毛利さんは大学(愛知県芸大)で陶芸を専攻しましたが、以前は絵が描きたくて、陶芸と並行してできないだろうかと考えたこともあったそう。しかし、実際は陶芸の材料などにお金がかかるので、油絵を描くのはやめて、コルクボードにしたのだと話しておられました。
やたらと画鋲が使われており
「見に来た人には、使いすぎだ-と言われるんです」
と毛利さんは苦笑していました。画鋲は、ぴかぴかしてカッコイイのと、音楽=ロック=革ジャンに鋲…みたいなイメージからきているのだそうです。
「あまり考えず、衝動に任せてやっています」
80年代のニューペインティング(ニューエキスプレッショニズム)からの影響を問うと、たしかに時代的にはぴったり重なっているとのことで、ペンク、バスキア、日比野克彦、横尾忠則の名を挙げていました。
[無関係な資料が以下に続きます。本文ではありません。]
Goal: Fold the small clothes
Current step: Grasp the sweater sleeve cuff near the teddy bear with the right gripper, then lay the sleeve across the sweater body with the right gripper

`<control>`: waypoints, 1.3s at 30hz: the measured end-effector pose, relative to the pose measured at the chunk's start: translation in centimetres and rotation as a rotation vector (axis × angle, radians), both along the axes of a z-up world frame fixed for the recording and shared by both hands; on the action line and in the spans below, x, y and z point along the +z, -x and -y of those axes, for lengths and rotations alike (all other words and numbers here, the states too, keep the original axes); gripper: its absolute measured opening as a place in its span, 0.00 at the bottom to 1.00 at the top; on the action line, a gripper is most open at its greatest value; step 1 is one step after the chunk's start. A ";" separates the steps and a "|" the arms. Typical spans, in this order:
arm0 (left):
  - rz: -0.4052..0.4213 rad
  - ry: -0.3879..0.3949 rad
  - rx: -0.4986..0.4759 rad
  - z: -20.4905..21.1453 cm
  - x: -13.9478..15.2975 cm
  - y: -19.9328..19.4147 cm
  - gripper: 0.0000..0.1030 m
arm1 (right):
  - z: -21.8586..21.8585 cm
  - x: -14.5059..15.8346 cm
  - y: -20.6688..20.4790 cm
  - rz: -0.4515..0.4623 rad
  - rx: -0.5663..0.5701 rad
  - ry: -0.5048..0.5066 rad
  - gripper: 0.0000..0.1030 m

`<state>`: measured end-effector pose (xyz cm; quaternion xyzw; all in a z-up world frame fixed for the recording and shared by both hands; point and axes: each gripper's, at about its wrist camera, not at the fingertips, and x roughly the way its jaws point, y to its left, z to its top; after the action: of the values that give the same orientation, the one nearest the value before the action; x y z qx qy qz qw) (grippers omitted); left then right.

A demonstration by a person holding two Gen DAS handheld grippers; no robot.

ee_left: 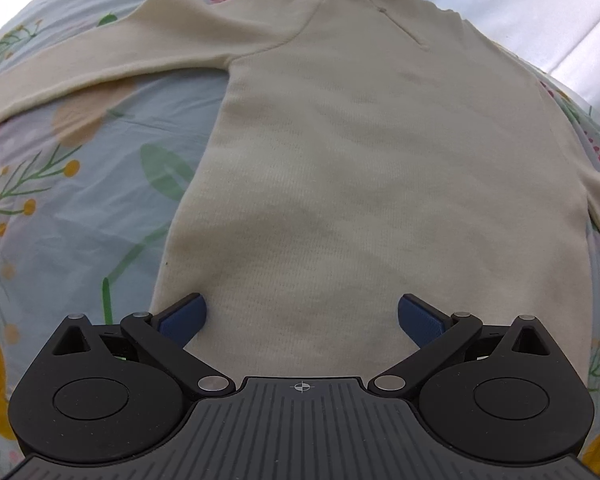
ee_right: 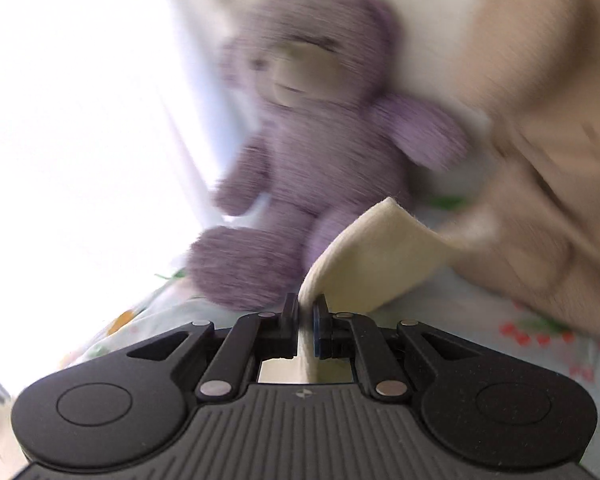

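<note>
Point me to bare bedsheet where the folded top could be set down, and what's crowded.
Bare floral bedsheet lies left of the cream top, below its outstretched sleeve. A narrow strip shows past the top's right edge. Crowded by the right tongs: purple teddy bear close ahead, lifted cream cloth.

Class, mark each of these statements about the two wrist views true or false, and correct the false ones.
1. The right gripper is shut on cream fabric. True.
2. The left gripper is clamped on the sweater. False: its jaws stand open over the hem.
3. A purple teddy bear sits beyond the right gripper. True.
4. The sweater lies on a plain white sheet. False: the bedsheet is pale blue with a floral print.
</note>
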<state>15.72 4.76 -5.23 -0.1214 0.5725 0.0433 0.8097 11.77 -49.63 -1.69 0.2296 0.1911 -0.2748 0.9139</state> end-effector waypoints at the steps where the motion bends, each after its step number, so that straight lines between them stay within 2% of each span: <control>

ことしの札幌での展観では、わりとオブジェが中心でしたが、今回はふつうに日常使える器もけっこうあります。
ぐいのみ、長皿、カップなどです。
お値段もわりとお徳だと思います。
こちらは一般的な陶芸ふうの名前がついていて、クラックした陶土をつけた作品のほうが「CARCKING GLOBE VASE」などと題されているのは、やはり毛利さんの意識の中で、後者のほうが「ロックな作品」だということになっているからでしょうか。
筆者は、毛利さんの口から「衝動」などということばがついて出るのを聞くと、ついロックンロールだなあ、などと思ってしまうのです。
07年11月15日(木)-20日(火)11:00-19:00(最終日-17:00)
石の蔵ぎゃらりぃ はやし(北区北8西1 地図A)
□むろらん高砂窯 http://www.takasagogama.com/
■毛利史長・河合利昭 陶二人展「産土不一致」(07年12月)
■ROCKな陶 3PIECE展(07年6月、画像なし)
■第7回生まれ出ずる土塊(つちCLAY)展(07年4月、画像なし)
■第5回同展(03年、画像なし)
北海道では、うつわ(それもちょっと高め)を作る人は大勢いますが、毛利さんのように果敢に造形に挑んでいく人はごく少数です。
見る側から無責任に言わせてもらえば、毛利さんのような陶芸家もいないと、じつにつまりません。
今後も楽しい作品をおねがいします。よろしくです。